Benefici e contraddizioni «neo global»

IL LATO AMARO DELLO SVILUPPO
di ALBERTO RONCHEY

«No global» è un titolo di poco senso, poiché la globalizzazione da secoli è un processo irreversibile, accelerato negli ultimi decenni. Ha più senso «neo global», poiché si discute sulle contraddizioni e distorsioni di quel processo. Per i contestatori, da Seattle a Firenze, il primo argomento è che la globalità non attenua e anzi aggrava il divario tra prosperità e indigenza nel mondo attuale. Ma le origini del divario, innegabile, richiedono spiegazioni articolate. Si può ricordare che il moderno globalismo provocava già conseguenze fuori controllo quando le società industriali esportavano i loro benefici nel resto del mondo, reti stradali o ferrovie come le Indian Railways costruite dai britannici un secolo e mezzo fa, vaccini e antibiotici, elettricità e telecomunicazioni. A quei fattori e altri simili era dovuto nel Terzo Mondo un aumento progressivo della popolazione, che tuttavia non comportava un commisurato sviluppo delle forze produttive. Nelle società tradizionali o arretrate, infatti, si potevano diffondere prodotti delle civiltà industriali, ma non suscitare interne capacità imprenditoriali sufficienti all’equilibrio tra economia e demografia.
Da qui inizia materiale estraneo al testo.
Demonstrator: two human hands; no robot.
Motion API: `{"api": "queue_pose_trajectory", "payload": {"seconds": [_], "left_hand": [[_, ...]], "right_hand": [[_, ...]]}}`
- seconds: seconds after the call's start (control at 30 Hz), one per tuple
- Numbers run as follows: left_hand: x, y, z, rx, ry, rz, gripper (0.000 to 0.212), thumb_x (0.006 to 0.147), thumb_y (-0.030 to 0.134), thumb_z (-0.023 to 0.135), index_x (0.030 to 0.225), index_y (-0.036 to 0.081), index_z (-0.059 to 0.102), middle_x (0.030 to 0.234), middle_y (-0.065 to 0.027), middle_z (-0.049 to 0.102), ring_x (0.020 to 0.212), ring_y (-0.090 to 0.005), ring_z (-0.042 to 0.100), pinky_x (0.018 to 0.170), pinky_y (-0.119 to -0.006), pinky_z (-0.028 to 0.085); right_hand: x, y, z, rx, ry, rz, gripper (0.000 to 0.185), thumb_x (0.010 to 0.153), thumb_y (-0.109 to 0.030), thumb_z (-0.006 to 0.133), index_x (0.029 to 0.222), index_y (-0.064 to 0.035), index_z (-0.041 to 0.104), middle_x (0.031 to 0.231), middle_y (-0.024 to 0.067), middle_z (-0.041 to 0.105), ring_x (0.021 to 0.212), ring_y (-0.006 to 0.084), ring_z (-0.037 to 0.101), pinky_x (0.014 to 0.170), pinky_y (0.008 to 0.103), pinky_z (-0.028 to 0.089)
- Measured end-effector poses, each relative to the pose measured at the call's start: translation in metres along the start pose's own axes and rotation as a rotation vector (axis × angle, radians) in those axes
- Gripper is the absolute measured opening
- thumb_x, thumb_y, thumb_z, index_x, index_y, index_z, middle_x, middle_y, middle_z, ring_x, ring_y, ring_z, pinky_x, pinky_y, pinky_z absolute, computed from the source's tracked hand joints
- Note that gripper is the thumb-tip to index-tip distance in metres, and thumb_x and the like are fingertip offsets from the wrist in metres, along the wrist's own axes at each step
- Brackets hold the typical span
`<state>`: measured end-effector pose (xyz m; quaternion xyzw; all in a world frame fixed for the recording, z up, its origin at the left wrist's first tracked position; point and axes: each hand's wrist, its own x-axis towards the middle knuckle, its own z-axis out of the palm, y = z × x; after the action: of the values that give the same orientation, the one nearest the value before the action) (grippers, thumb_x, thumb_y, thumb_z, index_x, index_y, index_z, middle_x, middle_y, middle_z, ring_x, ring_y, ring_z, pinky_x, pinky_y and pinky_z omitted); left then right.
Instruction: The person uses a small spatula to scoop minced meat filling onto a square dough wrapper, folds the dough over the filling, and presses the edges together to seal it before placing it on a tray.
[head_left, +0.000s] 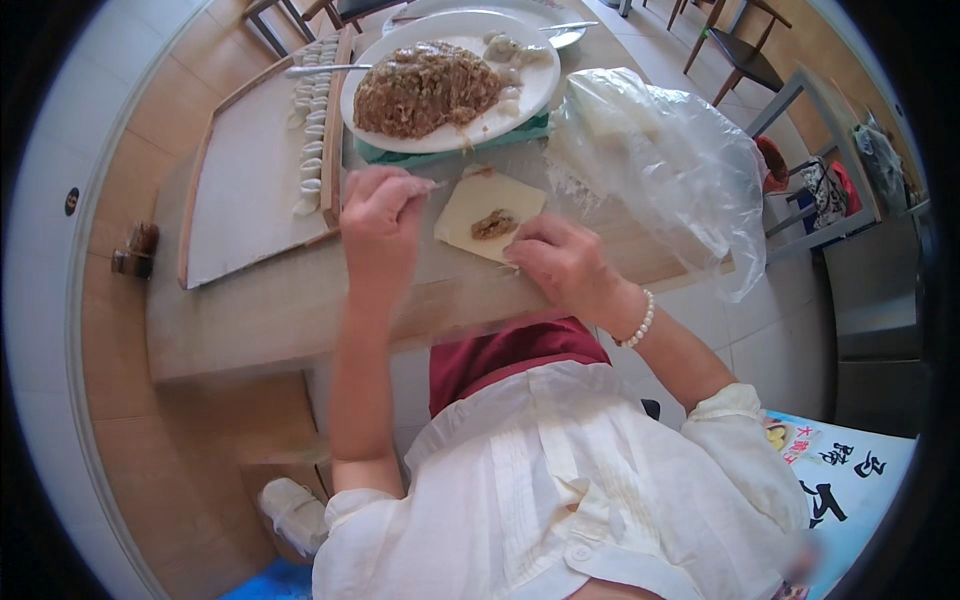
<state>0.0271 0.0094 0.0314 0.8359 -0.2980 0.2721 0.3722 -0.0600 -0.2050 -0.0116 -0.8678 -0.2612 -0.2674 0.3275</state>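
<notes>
My left hand (384, 206) is closed around a thin stick (451, 181), whose far end, smeared with filling, lies over the back corner of a pale square dough wrapper (457, 217). A small lump of minced filling (493, 224) sits on this wrapper, flat on the wooden table. With thumb and fingers, my right hand (562, 255) pinches the wrapper's near right corner. Behind them is a white oval plate (457, 142) with a mound of minced meat (427, 90) and several peeled shrimp (514, 56). A metal utensil handle (326, 70) sticks out from the mound's left side.
A wood-framed tray (240, 195) at left bears a column of folded dumplings (311, 150) along its right side. To the right, a clear plastic bag (675, 165) covers white wrappers and overhangs the table edge. Another plate (574, 37) stands behind; chairs (742, 56) stand beyond.
</notes>
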Motion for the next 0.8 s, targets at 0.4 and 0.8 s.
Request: {"api": "queue_pose_trajectory", "payload": {"seconds": [0.4,0.8], "left_hand": [[-0.058,0.007,0.000,-0.005,-0.040,-0.082,0.011,0.075,-0.004,0.069,0.084,0.002,0.067,0.087,-0.0117,0.063,0.083,-0.0290,0.059,0.072,-0.036,0.048],[-0.050,0.007,0.017,-0.059,-0.016,-0.149,0.010,0.074,-0.005,0.067,0.082,0.001,0.065,0.085,-0.0126,0.063,0.082,-0.0320,0.057,0.071,-0.040,0.046]], "right_hand": [[0.006,-0.001,-0.001,-0.058,-0.004,-0.022,0.009,0.072,-0.006,0.072,0.080,-0.0082,0.067,0.081,0.0059,0.060,0.078,0.0245,0.062,0.069,0.0365,0.053],[0.017,0.002,-0.006,-0.035,-0.079,-0.020,0.006,0.075,-0.012,0.072,0.078,-0.0106,0.068,0.079,0.0072,0.060,0.075,0.0252,0.062,0.067,0.0372,0.053]]}}
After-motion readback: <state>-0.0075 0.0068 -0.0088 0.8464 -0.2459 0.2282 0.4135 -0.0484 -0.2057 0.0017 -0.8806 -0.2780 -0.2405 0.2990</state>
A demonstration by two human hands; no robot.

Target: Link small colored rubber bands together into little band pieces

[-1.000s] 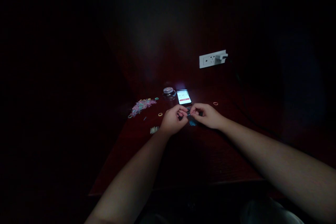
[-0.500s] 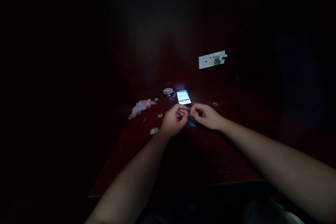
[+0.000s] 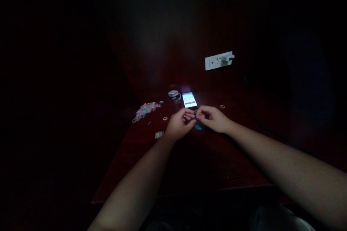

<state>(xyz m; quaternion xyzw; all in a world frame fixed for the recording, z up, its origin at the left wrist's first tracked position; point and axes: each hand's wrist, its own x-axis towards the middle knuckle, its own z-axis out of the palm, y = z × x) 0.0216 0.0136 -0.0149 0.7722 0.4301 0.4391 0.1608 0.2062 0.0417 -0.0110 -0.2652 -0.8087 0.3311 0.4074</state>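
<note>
1. At the far left of the dark red table [image 3: 214, 158], a loose pile of pink, purple and green bands [image 3: 146, 111] spreads out.
2. Just in front of it lies a small dark strip [image 3: 149, 122].
3. Nearer the person, a pale bundle of bands [image 3: 158, 135] lies beside the left wrist.
4. A single yellow band [image 3: 165, 118] lies between the pile and the left hand.
5. Farther back stands a lidded clear jar [image 3: 174, 96].
6. The left hand [image 3: 181, 124] is half curled, thumb and fingertips turned toward the other hand.
7. Behind the hands, a phone [image 3: 189, 100] lies with its screen lit.
8. The blue bundle of bands [image 3: 198, 127] lies on the table, below the gap between the hands.
9. The right hand [image 3: 213, 119] brings thumb and forefinger together; in this dim light I cannot tell whether either hand grips something small.
10. On the wall behind, a white socket [image 3: 214, 62] has a plug [image 3: 227, 58] in it.
11. A pinkish-orange band [image 3: 222, 107] lies beyond the right hand.
</note>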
Quando poi anche l’arretrato emisfero meridionale s’è rivolto all’industrializzazione, ha preso a modello spesso le tecnologie capital intensive occidentali, utili al risparmio di manodopera e al crescente potere d’acquisto dei consumatori occidentali, anziché tecniche di produzione labour intensive , adatte alla scarsità di capitali e all’abbondanza di manodopera. L’imitazione dei modelli produttivi concepiti dagli occidentali per gli occidentali ha condizionato il sottosviluppo, come viene riconosciuto da numerosi governi del Terzo Mondo. E ora, senza una propria tecnologia oltreché nell’impossibilità di ricorrere all’isolamento autarchico, le società povere possono solo affrontare le competizioni di mercato con il social dumping dei bassi salari, come succede su larga scala.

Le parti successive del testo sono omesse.